Macron said in a joint news conference he would be an "open, direct and constructive partner" of Germany and also called for more "pragmatism" in bilateral relations.
Berlin hopes to gain new momentum and support from Paris for reforms of the European Union in general, but particularly for the eurozone. While Merkel and Macron did not decide on any specific measures, they agreed to stick to a "road map" of talks and negotiations.
"We can give the entire [European] construct a new dynamic," Merkel said, adding that Europe could progress only with a "strong France" within.
Germany and France are the eurozone's two biggest economies. It is a long-standing tradition that French presidents choose the German capital for their first official visit.

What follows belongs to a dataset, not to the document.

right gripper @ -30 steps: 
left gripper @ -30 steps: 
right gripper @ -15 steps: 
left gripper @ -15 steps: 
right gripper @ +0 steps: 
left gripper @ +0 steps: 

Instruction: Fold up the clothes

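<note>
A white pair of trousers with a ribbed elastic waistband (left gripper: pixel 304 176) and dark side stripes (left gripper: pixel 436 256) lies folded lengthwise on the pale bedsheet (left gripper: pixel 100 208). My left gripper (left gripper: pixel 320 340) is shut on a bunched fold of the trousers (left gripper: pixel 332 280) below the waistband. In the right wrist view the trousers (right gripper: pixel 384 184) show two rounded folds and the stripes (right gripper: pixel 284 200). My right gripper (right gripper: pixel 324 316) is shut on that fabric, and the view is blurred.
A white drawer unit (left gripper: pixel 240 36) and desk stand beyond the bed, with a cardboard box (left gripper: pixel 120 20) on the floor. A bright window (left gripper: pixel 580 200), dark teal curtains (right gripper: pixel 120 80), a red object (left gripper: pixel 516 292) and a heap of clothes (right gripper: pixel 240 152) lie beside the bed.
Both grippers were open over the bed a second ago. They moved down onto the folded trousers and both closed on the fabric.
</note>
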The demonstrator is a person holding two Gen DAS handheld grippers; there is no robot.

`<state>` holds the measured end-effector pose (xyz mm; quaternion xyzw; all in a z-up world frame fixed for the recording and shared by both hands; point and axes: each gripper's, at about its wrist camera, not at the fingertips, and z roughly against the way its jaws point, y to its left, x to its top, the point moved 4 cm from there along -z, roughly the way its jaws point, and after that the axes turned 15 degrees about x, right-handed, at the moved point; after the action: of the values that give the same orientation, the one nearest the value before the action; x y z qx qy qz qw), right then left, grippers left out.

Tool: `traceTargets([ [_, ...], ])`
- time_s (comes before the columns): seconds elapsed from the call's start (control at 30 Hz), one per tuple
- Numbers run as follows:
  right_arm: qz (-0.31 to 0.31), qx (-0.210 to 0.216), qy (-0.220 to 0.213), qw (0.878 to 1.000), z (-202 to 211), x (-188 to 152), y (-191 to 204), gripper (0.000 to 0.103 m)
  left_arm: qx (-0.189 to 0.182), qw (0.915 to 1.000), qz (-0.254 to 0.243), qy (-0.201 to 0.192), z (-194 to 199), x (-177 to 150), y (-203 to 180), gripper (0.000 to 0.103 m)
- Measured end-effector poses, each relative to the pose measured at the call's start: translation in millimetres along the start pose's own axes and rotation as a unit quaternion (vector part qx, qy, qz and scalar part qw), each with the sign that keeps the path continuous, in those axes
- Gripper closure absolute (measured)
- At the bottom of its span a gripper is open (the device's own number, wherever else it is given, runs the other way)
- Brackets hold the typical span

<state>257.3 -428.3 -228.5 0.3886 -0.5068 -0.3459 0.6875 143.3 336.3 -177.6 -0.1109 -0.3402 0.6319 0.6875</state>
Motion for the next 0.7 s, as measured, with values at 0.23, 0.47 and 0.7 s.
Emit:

During his campaign, Macron presented ideas on reforming the eurozone, noting the currency bloc cannot go on as it is if it wants to avoid falling prey to protest and populism. Among reforms he wants to see are setting up a separate budget for the 28-member group, as well as giving it its own parliament and finance minister.
But the proposals sent alarm bells ringing in Berlin, and initial relief about his victory against far-right leader Marine Le Pen had quickly given way to fears about his reform plans.
German Finance Minister Wolfgang Schaeuble warned such deep-reaching reforms would require treaty changes, which were "not realistic" at a time when Europe is being hit by a surge of anti-euro populism.
But at the press conference following their talks, Merkel adopted a conciliatory tone and offered what appeared to be a key concession.
"From the German point of view, it's possible to change the treaty if it makes sense," she said.
Macron said France and Germany had come "at a historic moment in their history" and both have a responsibility to fight against populism and restore faith in the European project.
He also announced he would initiate "deep reforms" in France in order to tackle unemployment.